## Material provided
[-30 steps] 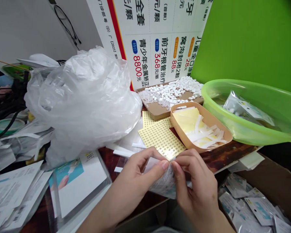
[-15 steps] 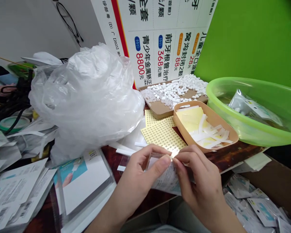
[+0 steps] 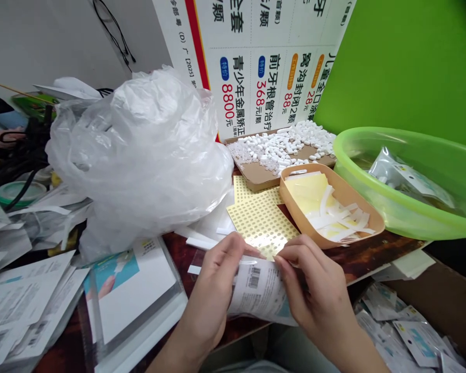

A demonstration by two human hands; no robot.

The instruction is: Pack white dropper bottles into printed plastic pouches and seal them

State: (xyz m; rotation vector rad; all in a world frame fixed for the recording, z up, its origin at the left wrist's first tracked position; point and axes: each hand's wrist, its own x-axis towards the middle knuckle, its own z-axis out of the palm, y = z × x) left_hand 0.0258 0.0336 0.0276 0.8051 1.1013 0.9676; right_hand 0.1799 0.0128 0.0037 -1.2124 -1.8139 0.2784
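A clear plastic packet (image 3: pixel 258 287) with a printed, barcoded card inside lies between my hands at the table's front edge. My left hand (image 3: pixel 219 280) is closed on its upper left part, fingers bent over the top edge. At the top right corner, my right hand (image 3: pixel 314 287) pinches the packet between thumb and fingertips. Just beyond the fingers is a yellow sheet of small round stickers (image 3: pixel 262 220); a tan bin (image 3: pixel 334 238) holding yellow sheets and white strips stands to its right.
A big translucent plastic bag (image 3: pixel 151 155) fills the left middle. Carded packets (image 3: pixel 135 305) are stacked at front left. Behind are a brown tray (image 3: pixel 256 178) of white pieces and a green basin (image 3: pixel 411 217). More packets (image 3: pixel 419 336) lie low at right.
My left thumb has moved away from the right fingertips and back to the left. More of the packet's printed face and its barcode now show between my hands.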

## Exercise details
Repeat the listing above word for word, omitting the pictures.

## Finished task
[-30 steps] 
[-15 steps] 
[+0 steps] 

A demonstration by two human hands; no robot.

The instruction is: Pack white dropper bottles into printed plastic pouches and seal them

State: (xyz m; rotation vector rad; all in a world frame fixed for the recording, z up, its origin at the left wrist's first tracked position; point and axes: each hand's wrist, its own x-axis towards the middle knuckle, its own z-axis out of the palm, y = z × x) left_hand 0.0258 0.0336 0.0276 0.8051 1.1013 0.9676; right_hand 0.1799 0.0128 0.0037 -1.2124 -1.8139 0.2784
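A clear plastic packet (image 3: pixel 258 287) with a printed, barcoded card inside lies between my hands at the table's front edge. My left hand (image 3: pixel 219 280) is closed on its upper left part, fingers bent over the top edge. At the top right corner, my right hand (image 3: pixel 314 287) pinches the packet between thumb and fingertips. Just beyond the fingers is a yellow sheet of small round stickers (image 3: pixel 262 220); a tan bin (image 3: pixel 334 238) holding yellow sheets and white strips stands to its right.
A big translucent plastic bag (image 3: pixel 151 155) fills the left middle. Carded packets (image 3: pixel 135 305) are stacked at front left. Behind are a brown tray (image 3: pixel 256 178) of white pieces and a green basin (image 3: pixel 411 217). More packets (image 3: pixel 419 336) lie low at right.
My left thumb has moved away from the right fingertips and back to the left. More of the packet's printed face and its barcode now show between my hands.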

The output is now finished.